Mercedes is an artist, archaeologist-anthropologist, and is currently reading a DPhil in Anthropology at St John’s, University of Oxford. Alongside this, she is the Fugitive Emissions artist-in-residence at the Fitzwilliam Museum, University of Cambridge.

Mercedes read a BA in Archaeology and Anthropology at UCL, where she received the Margate Murray Prize for Egyptology. As a recipient of the BFI bursary, she went on to pursue a PGCert in Filmmaking at the National Film and Television School (NFTS), and then read an MPhil in Archaeology at Trinity Hall, University of Cambridge, as a Cambridge Trust Scholar.

She has previously exhibited at the Horniman Museum, UCL East, Studio Voltaire, and London College of Fashion, and has worked with various cultural organisations, such as the Council for British Archaeology, London Museum, Archaeology South-East, and Royal Museum Greenwich in curatorial, learning and engagement capacities.

Mercedes is the founder of Black Archaeo, an organisation that seeks to center the health and wellbeing of Black and Brown people through an engagement with archaeology, heritage, art and ecology.

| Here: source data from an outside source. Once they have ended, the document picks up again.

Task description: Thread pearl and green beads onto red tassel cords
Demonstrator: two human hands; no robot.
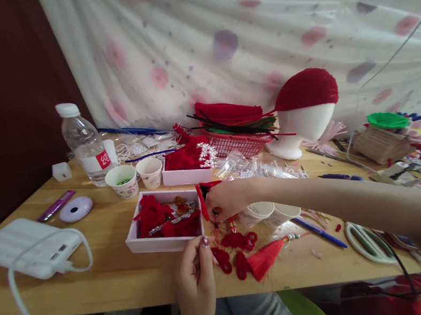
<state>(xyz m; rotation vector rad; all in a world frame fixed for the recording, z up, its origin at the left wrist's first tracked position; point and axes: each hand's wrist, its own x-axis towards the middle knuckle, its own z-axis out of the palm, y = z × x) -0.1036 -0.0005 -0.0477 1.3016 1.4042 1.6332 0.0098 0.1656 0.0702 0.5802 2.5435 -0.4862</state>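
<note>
My left hand (195, 279) is at the table's front edge, thumb and forefinger pinched together; whatever lies between them is too small to name. Across the table reaches my right hand (230, 200), its fingers curled downward beside a small red and black object (202, 201), and what they hold is hidden. Thin red threads hang between the hands. Near both lie red looped velvety ornaments (239, 240) and a red tassel (267, 260) with beads at its top. A white box (148, 243) left of my right hand holds red velvety pieces and silver and gold trim.
Paper cups (122, 181) stand behind the box, one with green beads. A water bottle (86, 147), power bank (33, 246) with cable, red basket (232, 140), and foam head (302, 122) with a red cap surround the work. Scissors (368, 243) and a blue pen (322, 234) lie right.
</note>
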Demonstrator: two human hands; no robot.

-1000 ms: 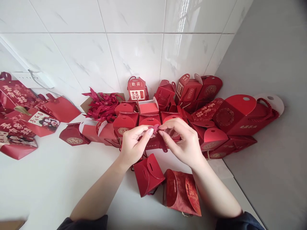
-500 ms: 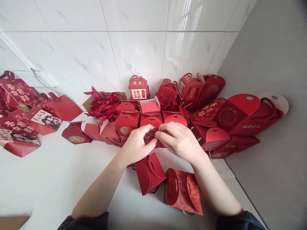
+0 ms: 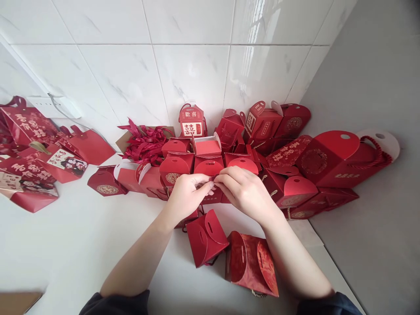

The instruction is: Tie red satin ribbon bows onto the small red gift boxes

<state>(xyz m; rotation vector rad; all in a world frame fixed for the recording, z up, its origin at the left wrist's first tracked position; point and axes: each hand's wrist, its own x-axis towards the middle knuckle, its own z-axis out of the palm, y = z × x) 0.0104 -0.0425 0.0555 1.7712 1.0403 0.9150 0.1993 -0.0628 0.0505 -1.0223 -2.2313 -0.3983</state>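
Note:
My left hand (image 3: 187, 193) and my right hand (image 3: 243, 192) meet fingertip to fingertip over a row of red gift boxes (image 3: 177, 165). Both are closed in a pinch. A thin dark red strip (image 3: 212, 178) shows between the fingertips; the fingers hide most of it, so I cannot tell its exact kind. Just below the hands sits a plain red gift box (image 3: 207, 238), its rounded slotted flaps folded over the top. Beside it, under my right forearm, stands a patterned red gift box (image 3: 252, 262) with a twisted cord at its base. Another small red box (image 3: 187, 222) is partly hidden by my left wrist.
A bundle of red ribbons (image 3: 144, 144) fills a cardboard box at the back. More red boxes (image 3: 328, 157) are stacked against the grey panel on the right. Red bags (image 3: 31, 127) stand at the left near a wall socket (image 3: 54, 107). The tiled wall (image 3: 193, 65) closes the back.
My fingertips have drawn closer together, and less of the dark red piece shows between them. The view has shifted slightly; the boxes have stayed put.

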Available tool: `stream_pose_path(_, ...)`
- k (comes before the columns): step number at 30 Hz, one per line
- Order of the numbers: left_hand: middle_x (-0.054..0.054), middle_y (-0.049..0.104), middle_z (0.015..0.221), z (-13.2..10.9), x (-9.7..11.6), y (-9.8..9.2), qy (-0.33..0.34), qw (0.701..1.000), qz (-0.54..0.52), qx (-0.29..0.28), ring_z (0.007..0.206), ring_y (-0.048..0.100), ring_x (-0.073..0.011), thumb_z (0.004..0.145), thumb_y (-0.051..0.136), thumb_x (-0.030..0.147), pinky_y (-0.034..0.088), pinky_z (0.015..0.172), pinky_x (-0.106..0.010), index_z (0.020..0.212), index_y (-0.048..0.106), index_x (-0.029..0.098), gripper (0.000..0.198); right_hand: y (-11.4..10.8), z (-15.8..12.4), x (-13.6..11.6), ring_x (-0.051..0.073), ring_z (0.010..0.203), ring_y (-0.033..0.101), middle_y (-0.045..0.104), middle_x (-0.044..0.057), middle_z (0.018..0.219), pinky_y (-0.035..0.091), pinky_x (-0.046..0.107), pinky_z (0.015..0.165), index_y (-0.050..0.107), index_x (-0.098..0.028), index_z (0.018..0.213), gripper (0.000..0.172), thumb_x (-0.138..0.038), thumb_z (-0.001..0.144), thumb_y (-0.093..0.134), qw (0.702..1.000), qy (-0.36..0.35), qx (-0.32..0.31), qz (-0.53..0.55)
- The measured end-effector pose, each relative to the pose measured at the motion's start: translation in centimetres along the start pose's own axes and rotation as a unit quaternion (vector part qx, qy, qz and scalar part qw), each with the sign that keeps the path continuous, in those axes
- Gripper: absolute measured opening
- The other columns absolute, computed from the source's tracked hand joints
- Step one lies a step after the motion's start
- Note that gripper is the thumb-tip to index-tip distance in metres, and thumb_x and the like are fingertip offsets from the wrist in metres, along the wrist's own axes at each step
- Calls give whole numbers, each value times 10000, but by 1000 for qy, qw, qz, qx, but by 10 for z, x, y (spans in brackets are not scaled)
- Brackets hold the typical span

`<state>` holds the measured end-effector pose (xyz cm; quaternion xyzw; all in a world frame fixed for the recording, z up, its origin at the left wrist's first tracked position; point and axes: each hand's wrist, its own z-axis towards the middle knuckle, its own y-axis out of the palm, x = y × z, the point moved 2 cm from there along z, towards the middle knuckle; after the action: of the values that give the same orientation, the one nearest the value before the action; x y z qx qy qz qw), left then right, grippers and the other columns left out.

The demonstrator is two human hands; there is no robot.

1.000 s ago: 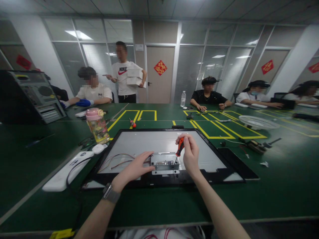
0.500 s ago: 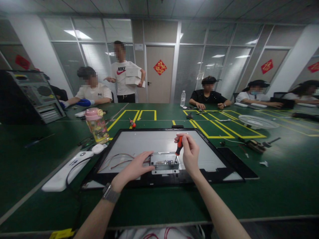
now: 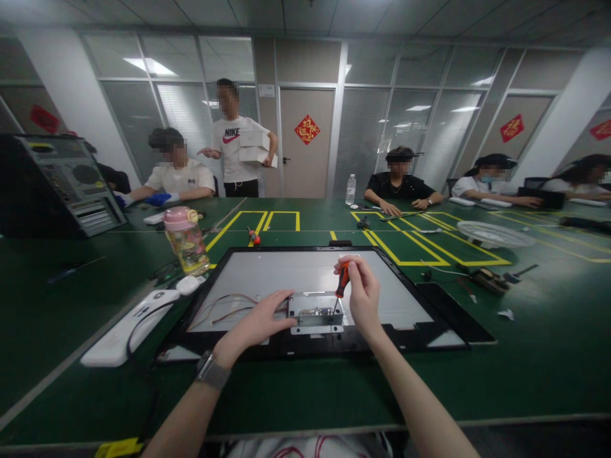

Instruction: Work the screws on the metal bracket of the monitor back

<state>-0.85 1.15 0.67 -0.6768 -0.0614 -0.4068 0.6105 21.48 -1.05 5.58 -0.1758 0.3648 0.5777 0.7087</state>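
A flat display panel with a black frame lies back-side up in front of me. On its lower middle sits a metal bracket box with a small circuit board inside. My left hand grips the left side of this box, thumb at the front corner and fingers at the back. In my right hand is a red and black screwdriver, held nearly upright with its shaft pointing down into the box's right end. The exact tip contact is too small to tell. Thin wires run left from the box across the panel.
Left of the panel are a pink-lidded bottle, a white power bank-like block with a black cable, and an open computer case. A black slab and a corded tool lie right. Several people are across the green table.
My hands, the screwdriver and the panel hold almost the same position. Across the table, the blue-gloved hands and the hands of the person in black have shifted slightly.
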Motion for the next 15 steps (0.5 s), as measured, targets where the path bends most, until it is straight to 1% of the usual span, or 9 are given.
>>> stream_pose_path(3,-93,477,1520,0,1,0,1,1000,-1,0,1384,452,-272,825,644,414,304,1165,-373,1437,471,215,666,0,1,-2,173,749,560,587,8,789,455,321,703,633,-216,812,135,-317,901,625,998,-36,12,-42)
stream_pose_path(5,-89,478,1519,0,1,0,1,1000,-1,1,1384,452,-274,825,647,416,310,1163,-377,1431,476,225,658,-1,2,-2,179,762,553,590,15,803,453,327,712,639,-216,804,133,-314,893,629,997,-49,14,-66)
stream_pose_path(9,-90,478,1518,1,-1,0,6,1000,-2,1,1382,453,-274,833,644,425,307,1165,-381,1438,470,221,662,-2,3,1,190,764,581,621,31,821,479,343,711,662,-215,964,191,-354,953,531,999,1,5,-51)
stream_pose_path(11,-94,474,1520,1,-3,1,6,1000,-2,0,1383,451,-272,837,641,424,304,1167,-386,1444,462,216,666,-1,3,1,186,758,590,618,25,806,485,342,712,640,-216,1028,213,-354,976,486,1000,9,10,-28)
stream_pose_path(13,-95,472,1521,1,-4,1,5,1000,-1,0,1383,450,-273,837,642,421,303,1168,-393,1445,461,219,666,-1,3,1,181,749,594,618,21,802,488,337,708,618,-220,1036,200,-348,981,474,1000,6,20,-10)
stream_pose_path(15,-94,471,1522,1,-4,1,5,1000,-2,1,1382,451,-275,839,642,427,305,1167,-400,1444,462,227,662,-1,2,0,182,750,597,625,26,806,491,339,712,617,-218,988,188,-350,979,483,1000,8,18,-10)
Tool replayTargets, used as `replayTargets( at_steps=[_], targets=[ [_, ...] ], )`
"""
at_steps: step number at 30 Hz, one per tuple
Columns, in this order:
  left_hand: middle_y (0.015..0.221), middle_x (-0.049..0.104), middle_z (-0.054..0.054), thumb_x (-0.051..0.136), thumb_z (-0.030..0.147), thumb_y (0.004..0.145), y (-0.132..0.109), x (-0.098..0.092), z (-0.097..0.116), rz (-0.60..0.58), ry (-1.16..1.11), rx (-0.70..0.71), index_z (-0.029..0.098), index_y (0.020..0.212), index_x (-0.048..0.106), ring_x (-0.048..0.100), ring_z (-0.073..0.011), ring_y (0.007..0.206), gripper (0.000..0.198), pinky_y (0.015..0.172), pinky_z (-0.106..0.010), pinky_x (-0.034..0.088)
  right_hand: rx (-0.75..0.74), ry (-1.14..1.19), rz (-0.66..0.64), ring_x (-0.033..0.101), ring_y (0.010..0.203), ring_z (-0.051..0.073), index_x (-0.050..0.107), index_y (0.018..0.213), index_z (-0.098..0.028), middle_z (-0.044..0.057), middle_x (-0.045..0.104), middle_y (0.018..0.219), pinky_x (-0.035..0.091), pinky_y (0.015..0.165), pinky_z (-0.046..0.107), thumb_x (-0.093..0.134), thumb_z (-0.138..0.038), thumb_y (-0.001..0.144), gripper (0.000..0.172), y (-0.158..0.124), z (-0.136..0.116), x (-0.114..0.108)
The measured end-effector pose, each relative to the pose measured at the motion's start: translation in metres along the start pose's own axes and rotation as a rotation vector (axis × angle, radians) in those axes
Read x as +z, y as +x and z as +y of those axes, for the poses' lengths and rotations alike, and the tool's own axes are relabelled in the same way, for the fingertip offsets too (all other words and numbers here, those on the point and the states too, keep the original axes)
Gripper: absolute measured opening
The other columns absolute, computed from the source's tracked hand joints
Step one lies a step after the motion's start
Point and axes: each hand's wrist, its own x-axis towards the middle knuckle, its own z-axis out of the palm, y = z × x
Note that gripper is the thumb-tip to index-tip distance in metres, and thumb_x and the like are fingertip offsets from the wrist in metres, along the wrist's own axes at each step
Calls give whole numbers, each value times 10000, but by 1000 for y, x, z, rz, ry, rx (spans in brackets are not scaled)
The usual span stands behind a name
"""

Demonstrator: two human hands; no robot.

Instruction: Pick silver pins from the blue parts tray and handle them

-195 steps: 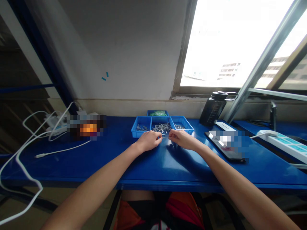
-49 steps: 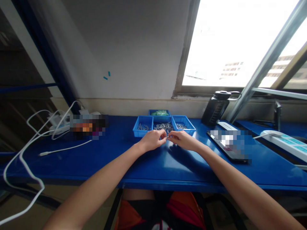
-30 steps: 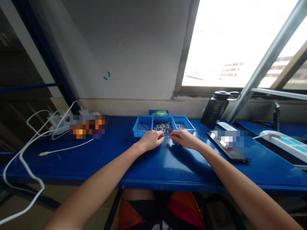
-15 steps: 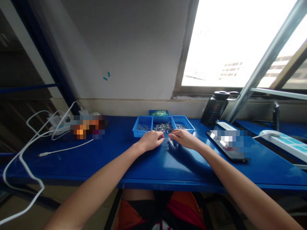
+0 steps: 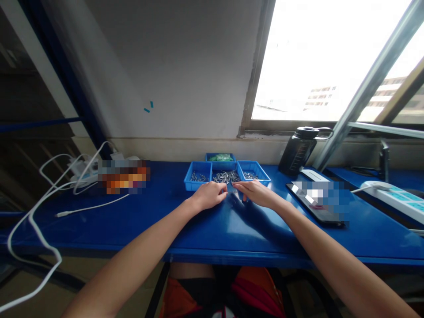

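Just in front of the blue bins, my left hand (image 5: 209,195) pinches one end of a thin metal piece (image 5: 232,191), too small to name with certainty. It points sideways toward my right hand (image 5: 254,192). That hand's fingers are stretched out beside the free end, thumb lower and apart; contact is not clear. Behind the hands, a left bin (image 5: 191,185) holds slim metal parts, and a right bin (image 5: 264,181) holds small metal parts. Between them lies a pile of slim metal parts (image 5: 225,176), partly hidden by my fingers.
A small back bin (image 5: 207,156) contains green packets (image 5: 221,157). To the right stand a black bottle (image 5: 297,152), a dark tablet (image 5: 326,212) and a white power strip (image 5: 397,198). White cables (image 5: 33,216) run along the left of the blue table (image 5: 212,234).
My right hand's fingers have straightened and its thumb has parted from them at the metal piece's end. My left hand keeps its pinch. The view has shifted slightly.
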Motion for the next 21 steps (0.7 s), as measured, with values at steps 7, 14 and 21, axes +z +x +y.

She is also a fencing coach on the Muslim Girls Fence project, run by Maslaha and British Fencing.

 

Project title

Presence, absence and the traces in between: thinking through Asante traditional architecture.

Research Summary

Asante traditional architecture refers to an architectural form prevalent between the 18th and 19th century in the Asante region of present-day Ghana. Characterised by the wattle and daub building technique, organic building materials and courtyard house structure - only ten buildings survive today, on the outskirts of Kumasi. Whilst being inscribed onto UNESCO’s World Heritage List, the buildings presently exist in a range of material states: some as reproductions, others in states of material ruination, or perhaps material absence - existing only as traces in the archive and memory. As such, these buildings inhabit multiple worlds, temporalities, and exist, or perhaps do not exist, between varying and shifting degrees of presence, absence and traces. This research is interested in how various actors, from the Okomfo’s (priests), craftspeople and tourists, to more-than-human actors, such as ancestors, spirits and invasive plants, interact with and conceptualise the constant flux and shiftiness of these buildings, and the things they pull into their orbit.